### Work instructions
Find out how many lines of the listing below include "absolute" and report only that number.

### Provided entries
Content starts

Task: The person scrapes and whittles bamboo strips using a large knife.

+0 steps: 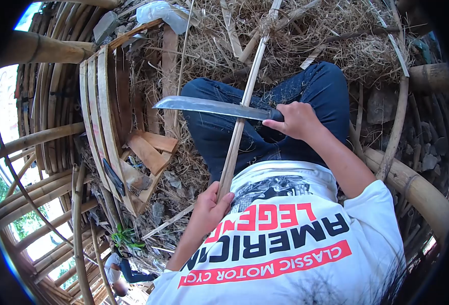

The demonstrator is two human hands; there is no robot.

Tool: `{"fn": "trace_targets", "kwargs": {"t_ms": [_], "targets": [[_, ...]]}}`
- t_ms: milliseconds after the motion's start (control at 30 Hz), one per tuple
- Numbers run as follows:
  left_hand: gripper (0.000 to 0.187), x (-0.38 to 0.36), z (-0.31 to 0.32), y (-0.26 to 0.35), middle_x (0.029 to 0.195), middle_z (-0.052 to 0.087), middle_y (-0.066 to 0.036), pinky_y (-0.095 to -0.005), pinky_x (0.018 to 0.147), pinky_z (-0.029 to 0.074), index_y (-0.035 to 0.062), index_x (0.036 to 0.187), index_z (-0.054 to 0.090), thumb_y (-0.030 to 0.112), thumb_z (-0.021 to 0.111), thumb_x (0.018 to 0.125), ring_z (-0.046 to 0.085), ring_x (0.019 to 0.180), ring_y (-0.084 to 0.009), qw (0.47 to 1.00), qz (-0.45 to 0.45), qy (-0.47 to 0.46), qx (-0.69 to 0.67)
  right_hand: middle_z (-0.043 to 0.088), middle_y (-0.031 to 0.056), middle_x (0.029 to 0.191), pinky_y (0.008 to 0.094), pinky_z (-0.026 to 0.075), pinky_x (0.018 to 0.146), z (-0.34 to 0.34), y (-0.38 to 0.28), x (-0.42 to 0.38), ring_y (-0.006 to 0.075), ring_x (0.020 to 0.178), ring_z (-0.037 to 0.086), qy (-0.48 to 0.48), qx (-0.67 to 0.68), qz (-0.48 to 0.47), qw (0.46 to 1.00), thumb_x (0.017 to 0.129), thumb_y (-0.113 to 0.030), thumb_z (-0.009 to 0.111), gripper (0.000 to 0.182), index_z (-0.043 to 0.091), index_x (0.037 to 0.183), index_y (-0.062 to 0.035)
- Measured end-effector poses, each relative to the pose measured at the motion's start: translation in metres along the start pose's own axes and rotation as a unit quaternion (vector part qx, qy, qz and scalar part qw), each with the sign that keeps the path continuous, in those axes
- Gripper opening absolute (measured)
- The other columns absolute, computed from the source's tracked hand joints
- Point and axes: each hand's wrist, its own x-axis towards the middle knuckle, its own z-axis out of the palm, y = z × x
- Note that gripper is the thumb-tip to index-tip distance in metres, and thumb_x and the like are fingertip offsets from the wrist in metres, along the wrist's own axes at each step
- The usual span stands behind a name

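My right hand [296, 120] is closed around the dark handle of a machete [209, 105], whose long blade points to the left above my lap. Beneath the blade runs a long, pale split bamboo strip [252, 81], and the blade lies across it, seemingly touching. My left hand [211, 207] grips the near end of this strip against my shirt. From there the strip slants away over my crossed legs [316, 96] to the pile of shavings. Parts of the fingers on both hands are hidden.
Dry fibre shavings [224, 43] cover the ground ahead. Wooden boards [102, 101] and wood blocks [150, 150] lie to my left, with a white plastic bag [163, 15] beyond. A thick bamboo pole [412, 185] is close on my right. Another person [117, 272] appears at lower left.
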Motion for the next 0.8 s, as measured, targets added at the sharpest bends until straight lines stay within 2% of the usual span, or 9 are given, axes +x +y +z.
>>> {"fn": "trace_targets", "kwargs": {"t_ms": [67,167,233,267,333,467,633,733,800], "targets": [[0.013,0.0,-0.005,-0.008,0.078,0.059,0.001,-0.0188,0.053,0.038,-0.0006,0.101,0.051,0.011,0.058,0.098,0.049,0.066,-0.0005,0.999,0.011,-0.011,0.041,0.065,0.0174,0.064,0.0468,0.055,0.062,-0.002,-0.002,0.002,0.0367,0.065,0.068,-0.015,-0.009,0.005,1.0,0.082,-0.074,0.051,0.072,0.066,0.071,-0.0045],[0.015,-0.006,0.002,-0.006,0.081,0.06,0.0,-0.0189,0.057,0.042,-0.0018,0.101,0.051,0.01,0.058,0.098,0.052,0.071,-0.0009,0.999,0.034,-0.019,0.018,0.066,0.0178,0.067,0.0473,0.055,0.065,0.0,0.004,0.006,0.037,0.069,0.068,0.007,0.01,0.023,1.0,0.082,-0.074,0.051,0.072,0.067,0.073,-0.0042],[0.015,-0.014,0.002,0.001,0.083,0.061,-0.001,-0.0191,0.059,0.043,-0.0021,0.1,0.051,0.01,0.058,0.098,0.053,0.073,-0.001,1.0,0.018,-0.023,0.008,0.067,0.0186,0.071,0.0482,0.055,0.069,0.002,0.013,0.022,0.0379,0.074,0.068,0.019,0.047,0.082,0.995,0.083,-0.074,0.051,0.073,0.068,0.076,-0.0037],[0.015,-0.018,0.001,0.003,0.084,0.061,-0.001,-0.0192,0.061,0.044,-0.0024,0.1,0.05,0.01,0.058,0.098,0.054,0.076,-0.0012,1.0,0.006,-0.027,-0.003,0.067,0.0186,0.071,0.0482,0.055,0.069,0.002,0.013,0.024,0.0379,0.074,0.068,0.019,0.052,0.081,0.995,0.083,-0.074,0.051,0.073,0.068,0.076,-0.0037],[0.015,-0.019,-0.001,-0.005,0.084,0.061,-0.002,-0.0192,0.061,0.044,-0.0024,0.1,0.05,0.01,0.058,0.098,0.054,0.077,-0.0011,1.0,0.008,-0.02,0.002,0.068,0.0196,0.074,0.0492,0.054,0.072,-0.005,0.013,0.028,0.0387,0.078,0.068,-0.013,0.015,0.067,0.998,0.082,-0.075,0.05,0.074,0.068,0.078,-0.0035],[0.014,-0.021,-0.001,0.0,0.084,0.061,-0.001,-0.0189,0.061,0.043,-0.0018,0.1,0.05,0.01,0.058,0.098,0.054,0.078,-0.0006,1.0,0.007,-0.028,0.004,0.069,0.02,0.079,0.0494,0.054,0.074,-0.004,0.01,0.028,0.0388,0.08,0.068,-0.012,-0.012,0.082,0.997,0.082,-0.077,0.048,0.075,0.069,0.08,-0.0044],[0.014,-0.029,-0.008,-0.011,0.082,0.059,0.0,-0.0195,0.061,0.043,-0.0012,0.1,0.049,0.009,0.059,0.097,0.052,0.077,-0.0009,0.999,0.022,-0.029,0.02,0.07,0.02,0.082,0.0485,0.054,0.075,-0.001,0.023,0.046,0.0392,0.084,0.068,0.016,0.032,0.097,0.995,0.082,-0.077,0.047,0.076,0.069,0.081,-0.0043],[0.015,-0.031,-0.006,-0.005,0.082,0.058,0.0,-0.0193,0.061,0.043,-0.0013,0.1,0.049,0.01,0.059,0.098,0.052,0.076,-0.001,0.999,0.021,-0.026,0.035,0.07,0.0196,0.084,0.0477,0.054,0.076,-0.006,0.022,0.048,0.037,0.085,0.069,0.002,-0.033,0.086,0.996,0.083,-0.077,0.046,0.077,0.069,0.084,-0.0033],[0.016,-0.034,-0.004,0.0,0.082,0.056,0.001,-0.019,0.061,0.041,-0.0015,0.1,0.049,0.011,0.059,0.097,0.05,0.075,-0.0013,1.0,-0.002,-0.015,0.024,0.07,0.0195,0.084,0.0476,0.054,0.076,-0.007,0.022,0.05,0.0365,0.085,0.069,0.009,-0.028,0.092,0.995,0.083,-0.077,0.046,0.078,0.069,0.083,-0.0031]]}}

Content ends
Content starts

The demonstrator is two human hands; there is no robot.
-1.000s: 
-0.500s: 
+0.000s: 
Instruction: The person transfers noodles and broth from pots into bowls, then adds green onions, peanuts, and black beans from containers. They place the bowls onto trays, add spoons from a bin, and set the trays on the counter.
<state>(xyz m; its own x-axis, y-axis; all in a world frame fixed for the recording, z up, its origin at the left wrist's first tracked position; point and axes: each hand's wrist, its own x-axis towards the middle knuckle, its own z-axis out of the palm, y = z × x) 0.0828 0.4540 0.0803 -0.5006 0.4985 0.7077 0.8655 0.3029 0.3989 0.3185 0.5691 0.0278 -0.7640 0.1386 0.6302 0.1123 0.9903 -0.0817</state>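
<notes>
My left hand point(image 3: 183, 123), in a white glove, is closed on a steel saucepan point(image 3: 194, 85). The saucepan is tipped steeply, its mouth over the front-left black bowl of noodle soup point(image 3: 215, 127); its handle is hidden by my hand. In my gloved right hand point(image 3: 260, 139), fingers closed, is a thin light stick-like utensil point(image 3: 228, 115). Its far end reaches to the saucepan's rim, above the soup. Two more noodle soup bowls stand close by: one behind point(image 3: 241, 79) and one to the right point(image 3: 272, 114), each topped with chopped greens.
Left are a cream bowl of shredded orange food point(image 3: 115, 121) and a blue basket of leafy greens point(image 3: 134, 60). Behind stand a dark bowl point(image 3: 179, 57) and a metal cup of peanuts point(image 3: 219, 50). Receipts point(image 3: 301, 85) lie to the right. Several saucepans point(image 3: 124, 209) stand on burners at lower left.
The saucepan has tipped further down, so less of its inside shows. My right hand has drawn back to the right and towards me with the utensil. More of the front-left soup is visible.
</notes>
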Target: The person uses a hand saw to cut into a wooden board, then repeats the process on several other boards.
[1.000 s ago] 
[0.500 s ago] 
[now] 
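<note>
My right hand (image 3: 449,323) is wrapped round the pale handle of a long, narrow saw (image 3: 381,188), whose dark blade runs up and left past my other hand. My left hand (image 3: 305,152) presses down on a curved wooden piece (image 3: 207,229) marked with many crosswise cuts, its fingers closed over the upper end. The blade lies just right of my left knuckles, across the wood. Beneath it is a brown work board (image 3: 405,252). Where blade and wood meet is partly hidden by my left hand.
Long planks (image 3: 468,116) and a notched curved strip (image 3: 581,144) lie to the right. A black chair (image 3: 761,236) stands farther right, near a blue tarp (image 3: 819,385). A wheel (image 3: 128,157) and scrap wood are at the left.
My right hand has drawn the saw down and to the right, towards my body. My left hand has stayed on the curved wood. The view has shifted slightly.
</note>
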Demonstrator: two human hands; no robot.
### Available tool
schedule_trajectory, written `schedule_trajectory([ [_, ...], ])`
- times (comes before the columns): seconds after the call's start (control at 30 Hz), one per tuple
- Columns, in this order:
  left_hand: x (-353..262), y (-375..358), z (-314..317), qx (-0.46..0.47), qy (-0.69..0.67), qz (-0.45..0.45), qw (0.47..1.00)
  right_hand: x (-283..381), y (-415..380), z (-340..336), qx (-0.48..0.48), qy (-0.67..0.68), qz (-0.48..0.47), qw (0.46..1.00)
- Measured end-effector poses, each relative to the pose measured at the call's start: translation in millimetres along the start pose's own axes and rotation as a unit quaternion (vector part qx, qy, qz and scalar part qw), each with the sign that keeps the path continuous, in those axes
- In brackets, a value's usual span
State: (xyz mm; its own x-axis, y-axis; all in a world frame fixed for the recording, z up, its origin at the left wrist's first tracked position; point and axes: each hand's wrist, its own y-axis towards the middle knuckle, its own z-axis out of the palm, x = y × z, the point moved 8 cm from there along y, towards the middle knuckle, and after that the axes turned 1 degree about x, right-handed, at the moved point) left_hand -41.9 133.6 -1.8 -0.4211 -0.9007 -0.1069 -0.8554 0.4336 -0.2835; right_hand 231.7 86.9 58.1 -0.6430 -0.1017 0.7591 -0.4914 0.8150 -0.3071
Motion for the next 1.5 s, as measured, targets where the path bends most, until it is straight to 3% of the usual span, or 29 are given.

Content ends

### Problem solution
2